A Church Father’s Truth.
May 25th, 2009
Santa Cruz, California
Received by FAB
I am here, Ambrose.
I am glad you are seeing value in the orthodox Christian experience, as well as realizing its errors. For we church fathers did indeed care for truth, and we also cared about nurturing the soul. Religion abides in the heart, and I understood this.
Saint Ambrose (c. between 337 and 340 – 4 April 397) was a bishop of Milan who became one of the most influential ecclesiastical figures of the fourth century. He is counted as one of the four original doctors of the Church. Ambrose was the Governor of Aemilia-Liguria in northern Italy until 374 when he became the Bishop of Milan. He was a very popular political figure, and since he was the Governor in the effective capital in the Roman West, he was a recognizable figure in the court of the Emperor, then Valentinian I. Ambrose never married.

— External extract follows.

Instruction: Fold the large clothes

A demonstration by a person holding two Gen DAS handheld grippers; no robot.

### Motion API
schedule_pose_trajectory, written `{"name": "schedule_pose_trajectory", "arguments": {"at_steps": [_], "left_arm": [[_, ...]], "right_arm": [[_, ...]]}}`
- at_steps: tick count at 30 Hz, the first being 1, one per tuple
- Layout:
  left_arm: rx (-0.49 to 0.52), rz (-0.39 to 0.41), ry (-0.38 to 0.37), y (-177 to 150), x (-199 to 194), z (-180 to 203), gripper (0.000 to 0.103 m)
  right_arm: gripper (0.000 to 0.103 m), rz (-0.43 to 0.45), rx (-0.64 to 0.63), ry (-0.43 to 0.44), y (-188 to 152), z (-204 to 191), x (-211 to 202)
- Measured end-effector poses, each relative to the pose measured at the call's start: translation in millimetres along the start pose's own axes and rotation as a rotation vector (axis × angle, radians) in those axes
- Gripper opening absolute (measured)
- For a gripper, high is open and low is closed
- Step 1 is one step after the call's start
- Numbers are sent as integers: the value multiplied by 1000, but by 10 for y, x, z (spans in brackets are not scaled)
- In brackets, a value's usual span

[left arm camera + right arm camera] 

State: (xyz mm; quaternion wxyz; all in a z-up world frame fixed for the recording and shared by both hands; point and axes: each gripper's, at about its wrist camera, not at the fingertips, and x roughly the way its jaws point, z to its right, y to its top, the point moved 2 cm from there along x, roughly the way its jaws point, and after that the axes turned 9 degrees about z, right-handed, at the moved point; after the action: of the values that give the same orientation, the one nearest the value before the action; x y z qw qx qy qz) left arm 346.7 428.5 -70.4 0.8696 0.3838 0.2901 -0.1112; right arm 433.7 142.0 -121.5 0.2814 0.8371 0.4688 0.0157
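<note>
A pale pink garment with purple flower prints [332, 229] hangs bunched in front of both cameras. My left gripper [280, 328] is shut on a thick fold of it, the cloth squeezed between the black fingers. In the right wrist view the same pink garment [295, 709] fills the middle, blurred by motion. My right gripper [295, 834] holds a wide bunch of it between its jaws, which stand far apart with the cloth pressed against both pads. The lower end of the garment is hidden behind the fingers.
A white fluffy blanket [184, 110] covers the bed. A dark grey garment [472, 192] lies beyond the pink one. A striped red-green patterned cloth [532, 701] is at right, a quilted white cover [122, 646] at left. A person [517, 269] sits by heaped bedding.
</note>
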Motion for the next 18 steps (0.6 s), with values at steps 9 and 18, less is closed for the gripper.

In the late 300s there was a deep conflict in the diocese of Milan between the Catholics and Arians. In 374 the bishop of Milan, Auxentius, an Arian, died, and the Arians challenged the succession. Ambrose went to the church where the election was to take place, to prevent an uproar, which was probable in this crisis. His address was interrupted by a call “Ambrose, bishop!”, which was taken up by the whole assembly.
Ambrose was known to be Catholic in belief, but also acceptable to Arians due to the charity shown in theological matters in this regard. At first he energetically refused the office, for which he was in no way prepared: Ambrose was neither baptized nor formally trained in theology. Upon his appointment, St. Ambrose fled to a colleague’s home to seek hiding. Upon receiving a letter from the Emperor praising the appropriateness of Rome appointing individuals evidently worthy of holy positions, St. Ambrose’s host gave Ambrose up. Within a week, Ambrose was baptized, ordained and duly installed as bishop of Milan.
As bishop, he immediately adopted an ascetic lifestyle, apportioned his money to the poor, donating all of his land, making only provision for his sister Marcellina (who later became a nun), and committed the care of his family to his brother. Ambrose also wrote a treatise by the name of “The Goodness Of Death”. (Source: Wikipedia)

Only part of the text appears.